# Black sand question



## myboyshay (24 Nov 2009)

Hi everyone,

I'm in the planning stages of my next scape and I have a question with regards to the substrate.

I'm going to have a bright sand foreground and I'll be using ADA Amazonia in the back but I won't be completely covering the back with plants (I'm after a Vallis nana curtain effect 3 t0 2) so some of the substrate will be left bear.

What it be Ok to sprinkle black sand over the Amazonia so the shrimp when added won't disrupt the aquasoil and leach ammonia?  Sorry if this is a bit of a stupid question I was just wondering incase the sand effected the soil in any way.

Thanks in advance

Mark


----------



## George Farmer (24 Nov 2009)

Hi Mark

It shouldn't be an issue using sand on top of Aqua Soil, but eventually it will become buried beneath it, as the grains of sand are smaller and denser than Aqua Soil.

IME shrimp don't cause clouding with Aqua Soil Amazonia.


----------



## viktorlantos (24 Nov 2009)

Valisneria nana is a real sprinter   
i have this on my large tank but every week i need to fight with it. will be super dense and sending all ower its roots.
as a tip i would consider vivipara probably less trouble with it.


----------



## myboyshay (24 Nov 2009)

George Farmer said:
			
		

> Hi Mark
> 
> It shouldn't be an issue using sand on top of Aqua Soil, but eventually it will become buried beneath it, as the grains of sand are smaller and denser than Aqua Soil.
> 
> IME shrimp don't cause clouding with Aqua Soil Amazonia.
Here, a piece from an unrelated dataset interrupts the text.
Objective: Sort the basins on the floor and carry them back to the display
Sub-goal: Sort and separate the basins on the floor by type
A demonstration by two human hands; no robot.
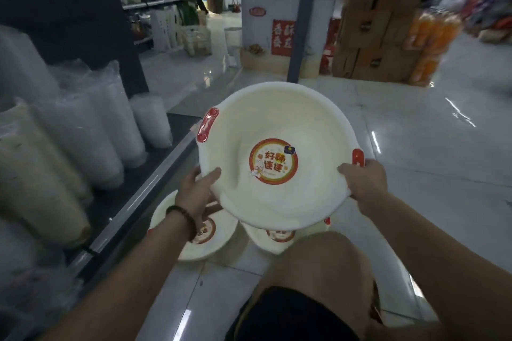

Thanks George, probably won't bother with the sand then.



			
				viktorlantos said:
			
		

> Valisneria nana is a real sprinter
> i have this on my large tank but every week i need to fight with it. will be super dense and sending all ower its roots.
> as a tip i would consider vivipara probably less trouble with it.


 You've got me a bit weary about the Vallis now Viktor :?


----------



## viktorlantos (24 Nov 2009)

A great example what Nana can do on the TGM ADA demo tank:

http://www.thegreenmachineonline.com/Aq ... DA-at-TGM/

very nice plant but really grow dense and send root everywhere.
for me this taken 7 weeks to be super dense, and that's the point when Nana is too much, other plants not pops out really from the layout.


----------



## George Farmer (24 Nov 2009)

Cyperus helferi is a popular alternative that's easier to mangage, and gives a similar effect.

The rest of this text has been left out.